── Supplied data ──
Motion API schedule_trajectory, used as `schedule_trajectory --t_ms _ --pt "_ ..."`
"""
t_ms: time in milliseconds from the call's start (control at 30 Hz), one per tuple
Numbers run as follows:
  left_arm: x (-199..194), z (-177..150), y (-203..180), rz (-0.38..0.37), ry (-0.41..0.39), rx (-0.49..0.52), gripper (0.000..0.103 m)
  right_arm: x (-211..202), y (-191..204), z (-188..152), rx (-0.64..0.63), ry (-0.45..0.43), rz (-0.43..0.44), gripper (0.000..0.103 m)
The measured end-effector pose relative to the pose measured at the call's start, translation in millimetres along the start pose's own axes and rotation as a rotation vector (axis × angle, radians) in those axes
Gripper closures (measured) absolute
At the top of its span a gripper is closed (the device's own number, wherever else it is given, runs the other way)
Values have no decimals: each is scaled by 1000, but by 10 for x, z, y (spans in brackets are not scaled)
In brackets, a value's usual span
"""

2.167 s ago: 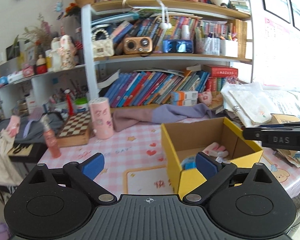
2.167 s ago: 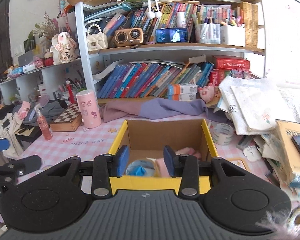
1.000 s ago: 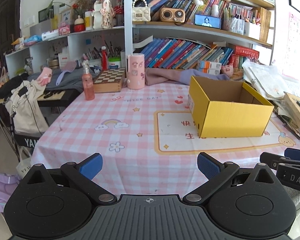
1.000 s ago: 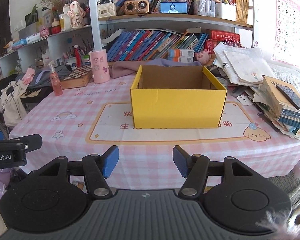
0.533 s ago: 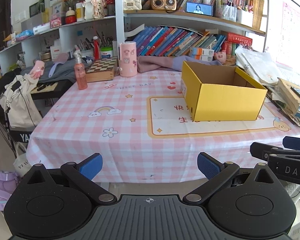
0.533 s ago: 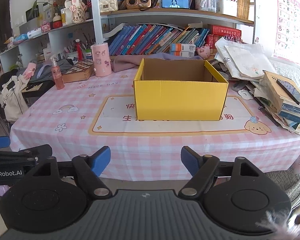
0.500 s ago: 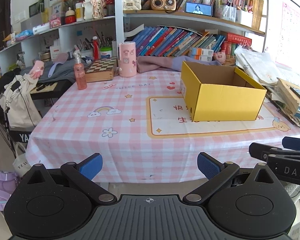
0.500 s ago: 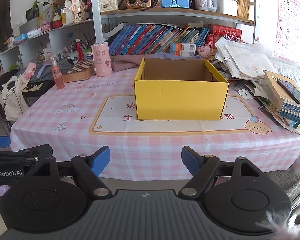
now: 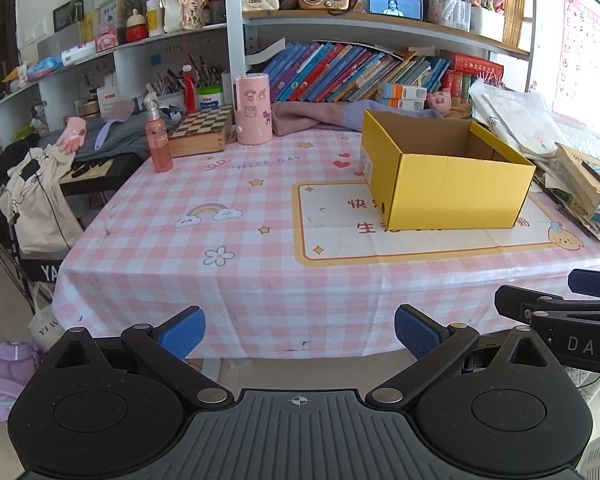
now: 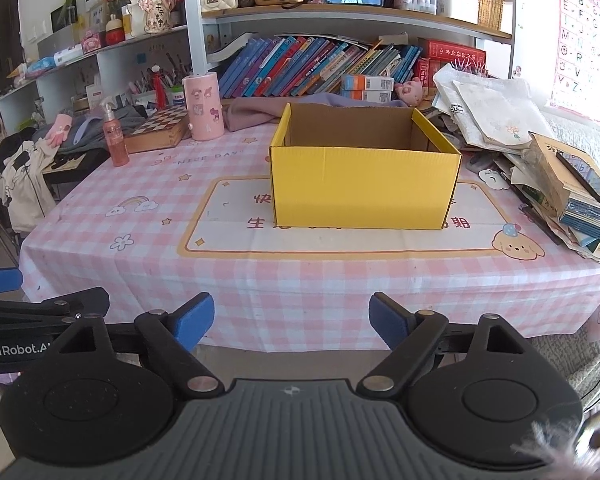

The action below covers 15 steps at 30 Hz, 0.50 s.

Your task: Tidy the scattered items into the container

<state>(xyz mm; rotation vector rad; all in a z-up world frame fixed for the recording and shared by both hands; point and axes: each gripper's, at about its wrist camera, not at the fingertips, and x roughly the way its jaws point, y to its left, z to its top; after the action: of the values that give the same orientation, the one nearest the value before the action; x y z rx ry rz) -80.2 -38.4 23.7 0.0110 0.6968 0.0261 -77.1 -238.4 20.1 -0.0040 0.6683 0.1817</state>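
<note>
Right now my left gripper (image 9: pixel 299 333) hangs short of the table's near edge, its blue pads spread wide with nothing between them. My right gripper (image 10: pixel 290 322) sits beside it, equally short of the edge; its jaws are opening as I look, and they too have only air between them. So neither hand is carrying anything.

Past the pads comes the pink checked tablecloth (image 10: pixel 152 240), and the stretch of it nearest me is bare: printed rainbows, stars and a bordered panel of characters, but no loose item that I can make out. On that panel stands the yellow cardboard box (image 10: pixel 364 188), upright, open at the top, one long wall facing my right camera. From this low angle I see only the inner walls and nothing of the floor (so what lies inside, I cannot tell).

Farther back, along the table's far side, stand a pink spray bottle (image 9: pixel 158 140), a wooden chessboard box (image 9: pixel 200 130), a pink cylinder with stickers (image 9: pixel 253 109) and a heap of purple cloth (image 9: pixel 312 118); a stack of books and bags (image 10: pixel 572 188) crowds the right edge.

My guess is that the tidying is done or nearly so, the open middle being clear; whether those things at the back count as scattered, I can't say.
</note>
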Motion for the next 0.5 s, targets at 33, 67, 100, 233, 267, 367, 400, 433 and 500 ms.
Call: schedule_trajectory --t_ms 33,67,100,233,267,367,400,433,500 --pt "7 1 5 0 3 -2 1 4 3 2 -1 1 0 18" --pt "15 1 9 1 7 -4 1 6 6 4 -2 2 0 18" --pt "23 2 12 4 11 -4 1 6 7 4 -1 2 -1 17" --pt "50 0 13 11 27 -1 1 25 12 2 -3 7 -6 15" --pt "54 1 13 9 28 0 1 30 12 0 -4 9 -6 14" --pt "61 -1 16 4 29 3 1 42 12 -3 -5 13 -7 13" --pt "63 1 16 2 30 3 1 44 11 -4 -5 13 -7 13" --pt "66 -1 17 1 31 3 1 44 11 -4 -5 13 -7 13" --pt "75 -3 18 -2 34 3 1 46 10 -5 -4 13 -7 13"
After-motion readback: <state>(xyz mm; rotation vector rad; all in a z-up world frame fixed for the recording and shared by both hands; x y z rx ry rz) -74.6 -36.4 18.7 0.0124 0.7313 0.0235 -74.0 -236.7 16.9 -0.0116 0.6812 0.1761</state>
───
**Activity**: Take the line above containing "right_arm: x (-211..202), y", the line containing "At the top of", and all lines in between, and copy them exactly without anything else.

**Completed exercise**:
  right_arm: x (-211..202), y (-191..204), z (-188..152), rx (-0.64..0.63), ry (-0.45..0.43), rz (-0.43..0.44), gripper (0.000..0.103 m)
The measured end-effector pose relative to the pose measured at the call's start, translation in millimetres along the start pose's own axes and rotation as a rotation vector (axis × angle, radians) in those axes
Gripper closures (measured) absolute
At the top of its span a gripper is closed (the device's own number, wherever else it is given, runs the other way)

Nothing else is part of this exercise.